どこまで生き残るかわからんが、寂しい旅が少しは楽しくなるかな。
「おい。ガキ共。今日からお前らを鍛えてやる。俺のことは師匠と呼べ」
「はい」
「返事はお前だけか。ならお前はこれを食っていいぞ。後の二人は無しな」
「「ずるい」」
残りの二人が慌てて抗議する。
「当たり前だ。俺は別にお前たちがここでくたばろうがどうだっていいんだ。なんなら、止めを刺してやろうかとも提案したくらいだ。その方が楽になれるからな。だが、こいつはお前たちと生きたいと願った。だから助けてやったにすぎん。生きる意志がないのであれば、勝手に死ね。で。どうするんだ」
「「し、師匠。よろしくお願いします」」
「よし、お前らも食っていいぞ」
3人でわずかなパンを分け合って食べている。すぐに食べ終わってしまったようだ。食べ終わった手を寂しそうに眺めている。
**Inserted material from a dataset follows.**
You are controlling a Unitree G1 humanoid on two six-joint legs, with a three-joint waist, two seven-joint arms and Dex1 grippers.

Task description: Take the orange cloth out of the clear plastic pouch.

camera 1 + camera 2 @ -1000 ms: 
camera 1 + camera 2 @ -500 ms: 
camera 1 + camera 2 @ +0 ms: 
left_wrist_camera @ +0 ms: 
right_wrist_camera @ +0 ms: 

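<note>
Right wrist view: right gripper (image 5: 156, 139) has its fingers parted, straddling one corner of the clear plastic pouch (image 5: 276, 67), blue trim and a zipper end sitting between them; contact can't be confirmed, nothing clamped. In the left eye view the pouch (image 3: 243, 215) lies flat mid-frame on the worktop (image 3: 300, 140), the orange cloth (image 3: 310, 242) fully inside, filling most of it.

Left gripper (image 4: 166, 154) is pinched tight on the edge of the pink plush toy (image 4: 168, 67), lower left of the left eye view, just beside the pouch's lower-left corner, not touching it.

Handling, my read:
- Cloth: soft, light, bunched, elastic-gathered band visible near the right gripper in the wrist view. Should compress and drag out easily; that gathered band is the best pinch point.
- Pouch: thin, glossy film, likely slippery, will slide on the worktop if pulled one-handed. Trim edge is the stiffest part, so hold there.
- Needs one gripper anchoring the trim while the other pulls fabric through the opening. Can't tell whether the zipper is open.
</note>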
「まぁ、あんな量で満足するわけは無いわな。よし。出発するぞ、食糧調達だ。」
「「「はい。師匠」」」
こんな時はいい返事だな。
「あの師匠。何で王都の外へ。食糧調達ではなかったのですか。」
「あぁ。それな。俺は金が無い。」
「だから?」
「現地調達だ。」
「現地調達?」
「そうだ。魔物を刈る。」
「「「魔物!」」」
「そうだ。ジャイアントボアがあの森には棲んでいる。あれの肉はうまいぞ。」
3人とも肉と聞いて涎が凄まじい。だだ漏れだ。
ジャイアントボア程度なら俺でも余裕だろう。あいつ等はただデカいだけだ。動きも直線的にしか動かないから楽勝だ。後はこいつらが巻き込まれないように注意するだけだ。いきなりの実戦経験だから使いものにならない。大人しく見ていてくれればいい。
さっそく稽古開始だ。見取稽古だ。